An injection mandrel and method for introducing treating fluids into a well comprise a center pocket mandrel having a check valve in fluid communication with treating fluid in the annulus of the well and with a chemical injection valve in the mandrel. Treating fluid is pumped through the check valve and the chemical injection valve into the produced fluids in the mandrel, while reverse flow is prevented. In another embodiment a dip tube communicating with the injection valve pocket places treating fluid at a preselected location in the well.

Description

BACKGROUND OF THE INVENTION
The invention relates generally to subsurface well treating apparatus and operations. In particular, the invention relates to an injection mandrel and method for circulating well treating fluids into subsurface wells to treat produced fluids from subsurface earth formations.
In order to complete oil and gas wells, subsurface earth formations are perforated to bring the wells into production. The fluids produced may subject the subsurface and surface equipment to corrosion from a variety of chemical agents present in the fluids. To combat this corrosion, a number of well-known corrosion inhibitors may be circulated through the wellbore to reduce or prevent the undesirable effects of the corrosive agents.
Produced fluids also may contain salts and other dissolved and undissolved solids which can precipitate and deposit on the surface of the production tubing or in the perforations in the subsurface earth formation. As deposits build, production flow becomes restricted. To combat this problem, one or more of a number of well-known solvents may be circulated through the well to dissolve any flow restricting deposits and to prevent deposits from recurring.
Apparatus and methods are known to circulate such treating fluids through wells at various depths in the wells. Side-pocket mandrels may be utilized for this purpose. A treating fluid is injected into the annulus of a well above a packer assembly, through ports in the side-pocket of the mandrel, through a chemical injection valve set in the side-pocket, and into contact with the produced fluids flowing out of the well. Once the fluids have been treated, they flow through the mandrel and production tubing to the surface for recovery.

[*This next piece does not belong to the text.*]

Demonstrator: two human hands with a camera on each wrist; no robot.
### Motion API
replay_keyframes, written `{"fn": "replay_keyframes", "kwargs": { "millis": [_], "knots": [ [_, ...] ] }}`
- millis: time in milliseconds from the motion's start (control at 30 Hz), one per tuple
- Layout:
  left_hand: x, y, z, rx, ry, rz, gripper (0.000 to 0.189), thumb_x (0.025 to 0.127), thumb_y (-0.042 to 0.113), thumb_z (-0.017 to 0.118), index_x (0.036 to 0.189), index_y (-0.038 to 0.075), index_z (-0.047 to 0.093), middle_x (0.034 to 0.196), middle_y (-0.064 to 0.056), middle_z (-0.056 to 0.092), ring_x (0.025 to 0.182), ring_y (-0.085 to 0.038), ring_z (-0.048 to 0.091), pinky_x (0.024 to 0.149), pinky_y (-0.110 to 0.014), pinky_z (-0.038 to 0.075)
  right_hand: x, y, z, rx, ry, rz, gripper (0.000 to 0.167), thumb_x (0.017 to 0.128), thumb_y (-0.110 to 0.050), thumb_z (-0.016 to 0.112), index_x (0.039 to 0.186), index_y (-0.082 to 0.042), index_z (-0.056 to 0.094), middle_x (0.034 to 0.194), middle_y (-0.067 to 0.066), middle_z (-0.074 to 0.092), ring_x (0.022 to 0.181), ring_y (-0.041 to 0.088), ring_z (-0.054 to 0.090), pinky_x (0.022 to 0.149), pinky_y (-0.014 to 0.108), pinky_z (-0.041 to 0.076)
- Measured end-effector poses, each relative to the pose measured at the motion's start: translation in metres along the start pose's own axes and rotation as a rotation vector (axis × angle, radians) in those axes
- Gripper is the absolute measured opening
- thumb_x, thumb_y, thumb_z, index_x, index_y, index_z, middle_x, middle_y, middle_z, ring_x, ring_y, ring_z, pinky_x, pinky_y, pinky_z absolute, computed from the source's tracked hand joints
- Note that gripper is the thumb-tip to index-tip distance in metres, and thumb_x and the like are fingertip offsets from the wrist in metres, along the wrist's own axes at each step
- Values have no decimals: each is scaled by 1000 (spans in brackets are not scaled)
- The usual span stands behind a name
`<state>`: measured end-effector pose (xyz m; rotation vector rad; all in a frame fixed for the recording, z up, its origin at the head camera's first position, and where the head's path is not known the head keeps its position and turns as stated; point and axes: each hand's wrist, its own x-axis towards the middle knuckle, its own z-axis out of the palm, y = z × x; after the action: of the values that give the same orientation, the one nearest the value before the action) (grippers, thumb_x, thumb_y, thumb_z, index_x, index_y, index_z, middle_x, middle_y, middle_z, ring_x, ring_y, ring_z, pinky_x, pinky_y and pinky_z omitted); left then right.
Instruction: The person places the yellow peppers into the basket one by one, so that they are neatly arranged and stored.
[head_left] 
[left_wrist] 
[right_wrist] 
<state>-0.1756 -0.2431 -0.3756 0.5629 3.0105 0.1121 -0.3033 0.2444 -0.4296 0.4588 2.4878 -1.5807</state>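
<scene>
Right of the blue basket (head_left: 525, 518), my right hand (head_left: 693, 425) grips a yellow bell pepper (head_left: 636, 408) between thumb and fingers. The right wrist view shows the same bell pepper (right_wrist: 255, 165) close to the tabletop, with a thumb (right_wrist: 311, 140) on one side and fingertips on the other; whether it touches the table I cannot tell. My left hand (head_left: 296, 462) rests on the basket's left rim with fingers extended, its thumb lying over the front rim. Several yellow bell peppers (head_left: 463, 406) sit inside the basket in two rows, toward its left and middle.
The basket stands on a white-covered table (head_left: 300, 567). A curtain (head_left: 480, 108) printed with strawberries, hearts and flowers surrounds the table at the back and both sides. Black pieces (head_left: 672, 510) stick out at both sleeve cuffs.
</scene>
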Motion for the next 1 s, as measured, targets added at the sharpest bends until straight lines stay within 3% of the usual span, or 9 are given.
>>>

Side-pocket mandrels suffer from several shortcomings when used for the above purpose. First, side-pocket mandrels require complicated kickover tools to set and retrieve chemical injection valves in their side valve pocket. Current kickover tools require involved wireline operations which are typically not practical at depths below about 15,000 feet. Second, the construction of a side-pocket mandrel does not permit circulation of the treating fluid below the packer assembly because the mandrel does not extend below the packer. Third, side-pocket mandrels allow untreated, often corrosive, produced fluids into the upper annulus of the well above the packer assembly when the chemical injection valve is not in place. In the annulus, such produced fluids could damage the tubing, casing and other equipment, such as a subsurface safety valve.
Other designs have also been proposed, but these designs suffer from the same or other shortcomings. The other shortcomings include limitations on the ability to circulate treating fluids at any desired depth in a well, limitations on conducting perforating, logging or other operations without having to pull the mandrel from the well, and limitations on flow through the mandrel, which may cause pressure losses and erosion problems.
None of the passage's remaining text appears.